Re: Unicode support

From: Asmus Freytag (asmusf@ix.netcom.com)
Date: Wed Jul 27 2005 - 12:05:58 CDT

Next message: Sinnathurai Srivas: "Re: Letters for Indic transliteration"

Previous message: Neil Harris: "Re: Unicode support"
Maybe in reply to: Tunga, Prasad: "Unicode support"
Messages sorted by: [ date ] [ thread ] [ subject ] [ author ] [ attachment ]
Mail actions: [ respond to this message ] [ mail a new topic ]

At 10:55 PM 7/26/2005, Tunga, Prasad wrote:
>I have an application (written in 'C') which currently reads and
>manipulates ASCII strings. However I would like to it convert it so that
>it can read Unicode strings.
>What are the basic things I should be looking at to make it compatible
>with Unicode..?

There is no simple answer to that. The optimal solution depends on the
nature of your application, the nature of the data it reads, and the nature
of the platform(s) it is supposed to be used on.

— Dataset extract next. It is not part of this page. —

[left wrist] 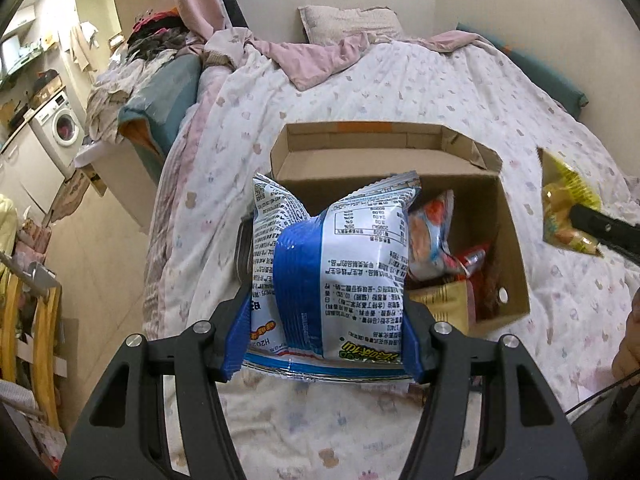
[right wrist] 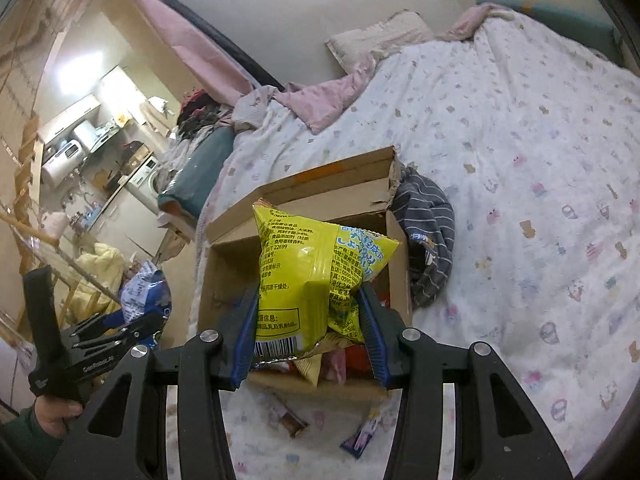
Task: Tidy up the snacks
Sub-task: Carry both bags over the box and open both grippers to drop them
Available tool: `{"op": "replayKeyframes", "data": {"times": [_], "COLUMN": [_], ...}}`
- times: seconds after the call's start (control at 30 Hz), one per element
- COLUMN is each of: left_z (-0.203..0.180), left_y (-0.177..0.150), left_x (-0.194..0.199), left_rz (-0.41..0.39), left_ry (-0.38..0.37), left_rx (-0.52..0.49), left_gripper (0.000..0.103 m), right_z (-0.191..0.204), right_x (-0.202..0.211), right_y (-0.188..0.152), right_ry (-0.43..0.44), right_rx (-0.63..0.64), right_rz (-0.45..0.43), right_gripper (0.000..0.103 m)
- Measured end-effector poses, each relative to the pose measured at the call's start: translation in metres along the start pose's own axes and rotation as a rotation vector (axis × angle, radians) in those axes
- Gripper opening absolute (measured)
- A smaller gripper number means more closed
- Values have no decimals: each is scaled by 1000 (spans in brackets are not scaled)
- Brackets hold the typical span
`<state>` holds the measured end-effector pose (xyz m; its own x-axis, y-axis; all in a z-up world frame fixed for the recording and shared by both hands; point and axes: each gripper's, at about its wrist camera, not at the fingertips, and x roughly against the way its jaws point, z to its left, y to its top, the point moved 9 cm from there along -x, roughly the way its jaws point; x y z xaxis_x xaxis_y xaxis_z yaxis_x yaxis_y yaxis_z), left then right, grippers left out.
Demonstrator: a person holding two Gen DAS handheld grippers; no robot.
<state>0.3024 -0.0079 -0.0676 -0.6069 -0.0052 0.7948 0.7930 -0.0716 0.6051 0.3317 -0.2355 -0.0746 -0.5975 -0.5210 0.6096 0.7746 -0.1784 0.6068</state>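
Clamped between the blue pads of the left gripper [left wrist: 322,344] is a blue-and-white snack bag [left wrist: 332,264], seen in the left wrist view. Dense Chinese print and a nutrition table are shown upside down on its back; green characters are seen near its lower seam. At twelve o'clock beyond it, an open cardboard box [left wrist: 508,248] of snacks rests on the patterned quilt [left wrist: 400,88]. At three o'clock a yellow snack bag [left wrist: 564,204] is held aloft.

In the right wrist view, the right gripper [right wrist: 310,332] is closed on that yellow bag [right wrist: 304,276]; "22699", a barcode and Chinese text are legible. "GenRobot" may be printed on the left gripper [right wrist: 116,330] at nine o'clock, though this is blurred. Two small packets [right wrist: 288,416] lie on the quilt at six o'clock.
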Motion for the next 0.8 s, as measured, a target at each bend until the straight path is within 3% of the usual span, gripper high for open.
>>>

If the data is all or predominantly in UTF-8 (for example HTML) then it may
make sense to simply use char * and work in UTF-8. I wrote "may" because
for that to be a reasonable strategy, two other conditions need to hold:
The data volume must be so great and the type of 'manipulation' so limited
that a) converting the data to any other encoding form would be
cost-prohibitive and b) the penalty for processing multi-byte sequences is
low. An example would be a web-log analyzer. Extracting information from a
raw UTF-8 encoded log qualifies as 'limited manipulation', but the data
rates are usually high, so that any time spent converting data formats is
wasted. The worst thing in such a scenario would be going to 4-byte UTF-32,
as that will surely blow your cache.

If the platforms (or i18n library) you are using, or plan to use, are
UTF-16 based, and communication with the platform is your primary form of
data exchange, then working with UTF-16 is likely your best bet. Converting
data when the interface has many entry points is challenging, while working
around the occasional character that takes two 16-bit code units in UTF-16
is not particularly difficult (and does not have to be expensive).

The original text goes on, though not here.